Para essa realização, precisamos regressar ao corpo, reconhecendo-o como o instrumento sagrado de conexão com as várias possibilidades que a existência abundante nos oferece. Quando tivermos plenamente a consciência do nosso corpo e das nossas emoções, teremos definitivamente criado as melhores condições para fazer escolhas autônomas e saudáveis em nossa vida e criar e manter relacionamentos saudáveis e que aprofundem na intimidade.

Esse movimento de regresso ao corpo não poderá ser feito diretamente pela mente, ela não é o melhor agente para isso. Ou seja, voltar-se para o corpo não pode ser feito a partir de um movimento intelectual, teórico e científico. Aliás, não poderá ser feito sem o protagonismo da energia corporal. Ela é o elo de ligação entre todas essas possibilidades, ela é o continuum que interliga as dimensões, o mundano e o espiritual, a mente e as emoções.

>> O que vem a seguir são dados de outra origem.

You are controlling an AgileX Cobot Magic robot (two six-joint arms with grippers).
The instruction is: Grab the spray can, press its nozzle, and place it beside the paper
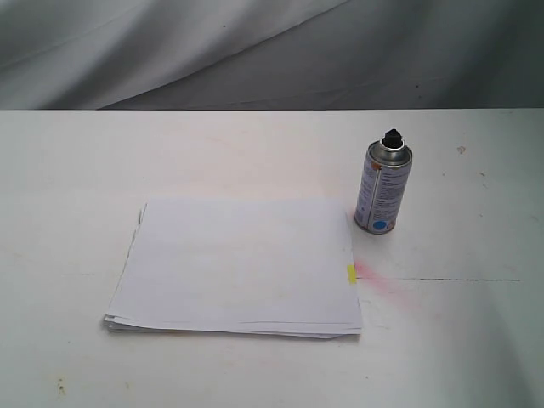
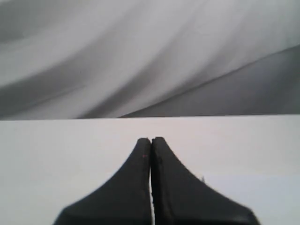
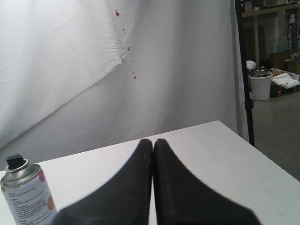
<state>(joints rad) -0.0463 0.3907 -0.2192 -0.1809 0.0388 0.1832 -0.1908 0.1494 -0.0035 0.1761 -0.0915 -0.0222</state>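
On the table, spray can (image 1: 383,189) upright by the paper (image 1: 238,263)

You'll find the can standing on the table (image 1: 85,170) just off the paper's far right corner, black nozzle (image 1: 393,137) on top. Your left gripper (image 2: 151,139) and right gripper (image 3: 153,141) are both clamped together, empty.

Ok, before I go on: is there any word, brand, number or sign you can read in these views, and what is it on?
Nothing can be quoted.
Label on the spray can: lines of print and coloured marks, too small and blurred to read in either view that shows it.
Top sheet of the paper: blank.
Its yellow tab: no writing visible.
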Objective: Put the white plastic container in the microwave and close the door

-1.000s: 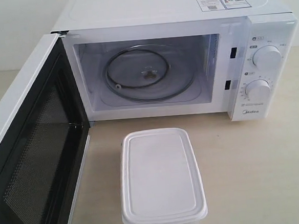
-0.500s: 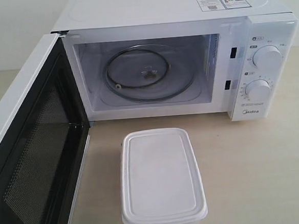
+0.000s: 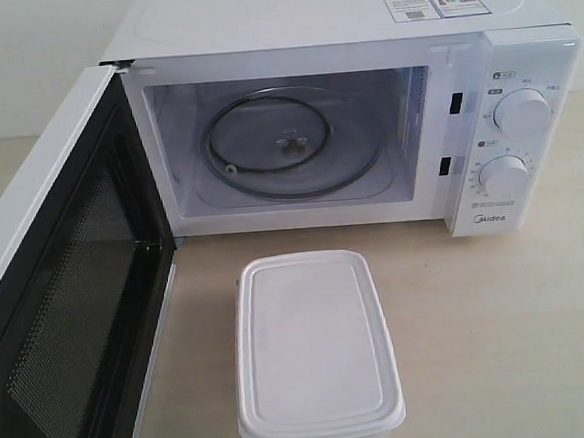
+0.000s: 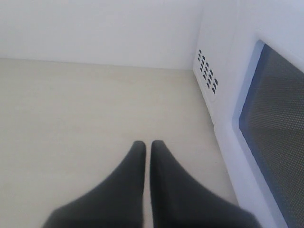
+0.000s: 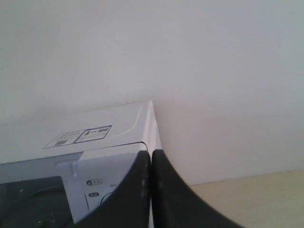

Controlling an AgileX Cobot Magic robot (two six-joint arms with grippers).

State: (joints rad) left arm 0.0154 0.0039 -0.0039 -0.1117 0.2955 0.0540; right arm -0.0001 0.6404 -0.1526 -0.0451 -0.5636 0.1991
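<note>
Pale beige table (image 3: 500, 325), matte, faint wood grain. White boxy microwave (image 3: 338, 15) at the back, smooth painted metal, cavity open and glossy white inside. The door (image 3: 69, 325) is swung fully out to the left of the exterior view: white outer shell, black inner face, fine dark perforated mesh window. The white plastic container (image 3: 313, 346) sits on the table in front of the cavity, outside the microwave, just beside the door's free edge without touching it. It is a rectangular box with rounded corners, translucent milky plastic and a flat rimmed lid on top. Round clear glass turntable (image 3: 289, 144) lies flat on the cavity floor over a ring. Two round white dials (image 3: 522, 111) are stacked on the right panel. Small printed stickers (image 3: 432, 6) on the top. Left gripper (image 4: 147, 145): black tapered fingers pressed together, empty, over bare table beside the door's outer face. Right gripper (image 5: 150, 153): black fingers closed, holding nothing, near the microwave's upper corner.
</note>
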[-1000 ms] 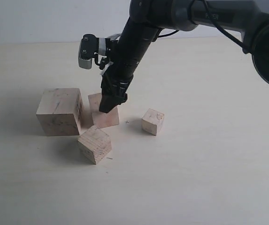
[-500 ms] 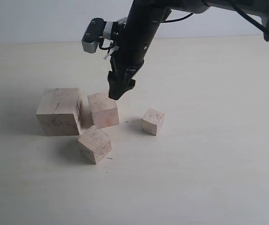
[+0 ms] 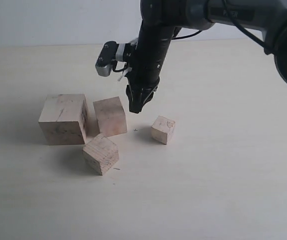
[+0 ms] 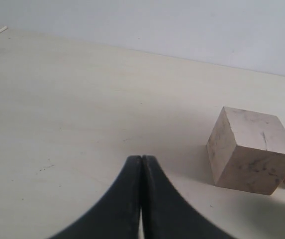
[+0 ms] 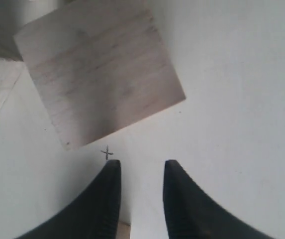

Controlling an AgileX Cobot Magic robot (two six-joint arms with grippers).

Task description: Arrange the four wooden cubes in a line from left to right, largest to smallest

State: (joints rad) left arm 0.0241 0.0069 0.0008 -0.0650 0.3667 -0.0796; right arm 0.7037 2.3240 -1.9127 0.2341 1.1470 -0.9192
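Observation:
Four pale wooden cubes lie on the table. The largest cube (image 3: 63, 119) (image 4: 251, 149) is at the left, with dark smudges on its faces. The second cube (image 3: 110, 116) (image 5: 100, 69) stands right beside it. A third cube (image 3: 101, 153) sits turned at an angle in front of those two. The smallest cube (image 3: 163, 129) is apart on the right. My right gripper (image 3: 135, 109) (image 5: 140, 167) hangs open and empty just right of the second cube, above bare table. My left gripper (image 4: 142, 158) is shut on nothing, low over the table left of the largest cube.
A small pencilled cross (image 3: 135, 130) (image 5: 107, 152) marks the table (image 3: 223, 165) between the second and smallest cubes. The right arm (image 3: 151, 45) reaches in from the upper right. A pale wall (image 3: 58, 20) bounds the far edge.
My right gripper let go of the second cube, rose off it and shifted right. The cube stays beside the largest one. The other cubes have not moved.

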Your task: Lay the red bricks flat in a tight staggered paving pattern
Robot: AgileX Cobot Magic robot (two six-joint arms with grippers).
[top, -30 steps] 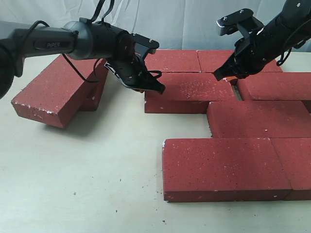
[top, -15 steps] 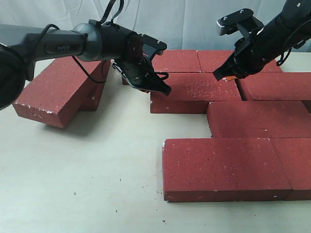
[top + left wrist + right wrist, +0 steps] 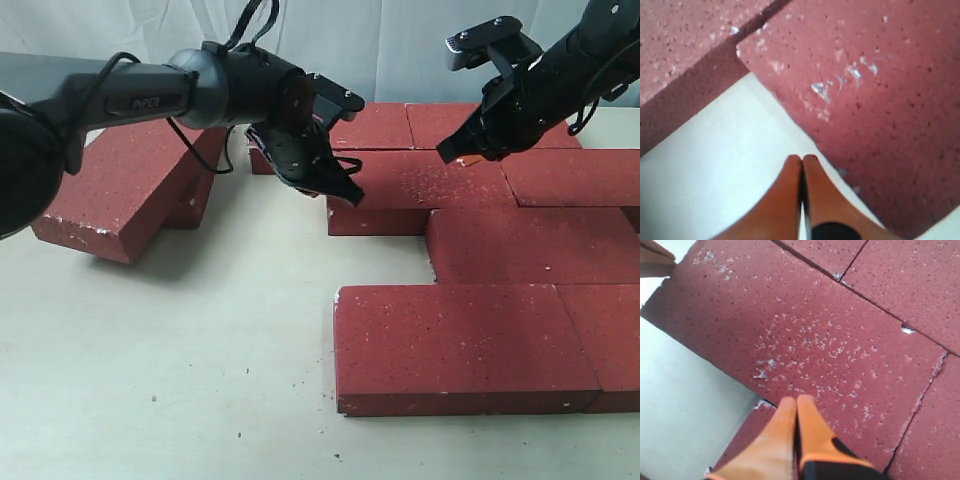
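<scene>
Red bricks (image 3: 465, 345) cropped, left gripper (image 3: 350, 195) perhaps touching

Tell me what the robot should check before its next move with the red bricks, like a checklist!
1. Left claw shut for pushing: ok, tips together.
2. Right claw shut: ok, tips together.
3. Left claw at the end of the middle brick: ok, tips sit at its edge.
4. Middle brick tight against its right neighbour: ok, only a thin seam shows.
5. Right claw touching the middle brick: cannot tell.
6. Every brick in the pattern: not ok, loose bricks sit apart on the left.
</scene>
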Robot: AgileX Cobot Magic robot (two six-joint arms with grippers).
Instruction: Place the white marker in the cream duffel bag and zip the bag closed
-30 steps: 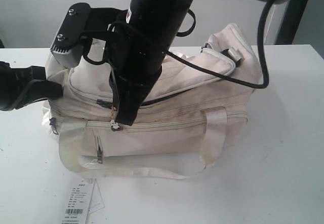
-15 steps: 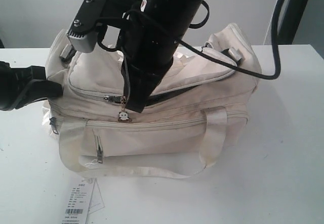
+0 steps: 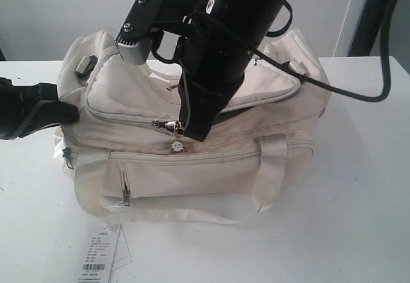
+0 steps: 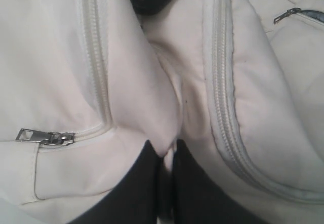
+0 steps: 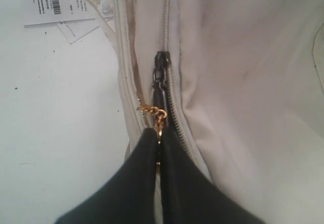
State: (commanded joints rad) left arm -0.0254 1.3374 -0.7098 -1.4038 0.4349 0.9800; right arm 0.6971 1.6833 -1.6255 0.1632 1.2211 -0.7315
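Two black grippers work on a large soft cream fabric duffel bag (image 3: 211, 168), which sits on a white table (image 3: 359, 219). On the bag's top zipper, the right gripper (image 5: 158, 133) has its fingers pressed together on the gold chain (image 5: 152, 111) of a dark metal zipper slider (image 5: 161, 74). A small pale charm (image 3: 176, 146) dangles just below. At one end of the bag, the left gripper (image 4: 167, 150) is pinched tight on a fold of cream fabric between two zipper lines. Past the slider, a dark gap parts the zipper. A white paper tag with a barcode (image 3: 99, 257) lies beside the bag's lower front corner.
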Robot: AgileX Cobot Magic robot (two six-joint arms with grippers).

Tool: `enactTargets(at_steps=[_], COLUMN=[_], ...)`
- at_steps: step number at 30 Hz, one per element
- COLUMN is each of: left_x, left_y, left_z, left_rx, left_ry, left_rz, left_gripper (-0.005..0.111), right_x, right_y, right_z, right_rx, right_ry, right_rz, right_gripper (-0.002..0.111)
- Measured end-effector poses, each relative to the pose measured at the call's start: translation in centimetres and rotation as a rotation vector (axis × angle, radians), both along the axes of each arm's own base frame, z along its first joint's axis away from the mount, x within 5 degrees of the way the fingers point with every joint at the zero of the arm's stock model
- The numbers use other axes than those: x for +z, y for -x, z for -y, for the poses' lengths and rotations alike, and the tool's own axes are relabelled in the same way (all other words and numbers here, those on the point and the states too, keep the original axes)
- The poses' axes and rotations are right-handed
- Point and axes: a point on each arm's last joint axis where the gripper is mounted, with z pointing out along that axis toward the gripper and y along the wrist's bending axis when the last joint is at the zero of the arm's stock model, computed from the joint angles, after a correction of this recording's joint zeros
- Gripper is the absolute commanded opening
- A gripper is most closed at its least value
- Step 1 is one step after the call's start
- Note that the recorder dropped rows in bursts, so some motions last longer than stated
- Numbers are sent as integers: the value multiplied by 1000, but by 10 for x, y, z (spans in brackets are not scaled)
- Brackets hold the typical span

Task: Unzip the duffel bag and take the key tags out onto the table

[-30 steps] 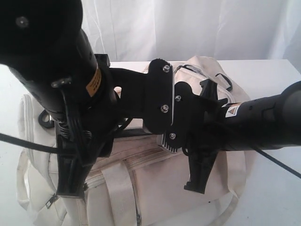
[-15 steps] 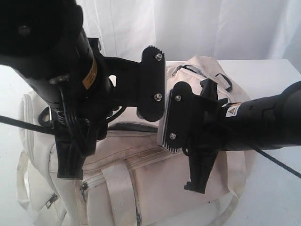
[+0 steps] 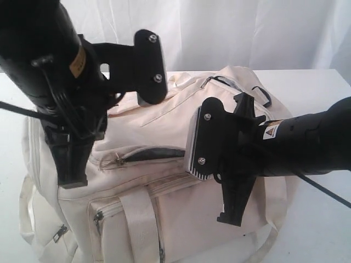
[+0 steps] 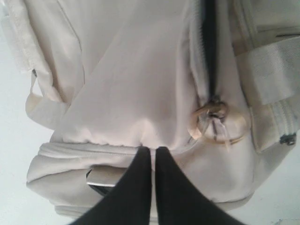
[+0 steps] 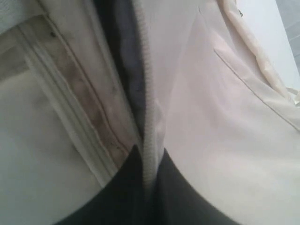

Por esse motivo, as práticas tântricas envolvem o despertar da energia corporal. Na essência do Tantra está a busca pelo estado meditativo, ou seja, a realização do compartilhamento do protagonismo da existência entre todos os centros de controle, ao invés apenas da mente. Na meditação criamos experiências de conexão com o silêncio das nossas entranhas, com o poder dos nossos chakras e, em suma, reduzimos o poder de influência das identificações limitantes do nosso ego – daí a ideia da transcendência que citei acima. No Tantra a respiração, a meditação e a movimentação energética são instrumentos poderosos de expansão do ser.
O Tantra se realiza no aqui e no agora!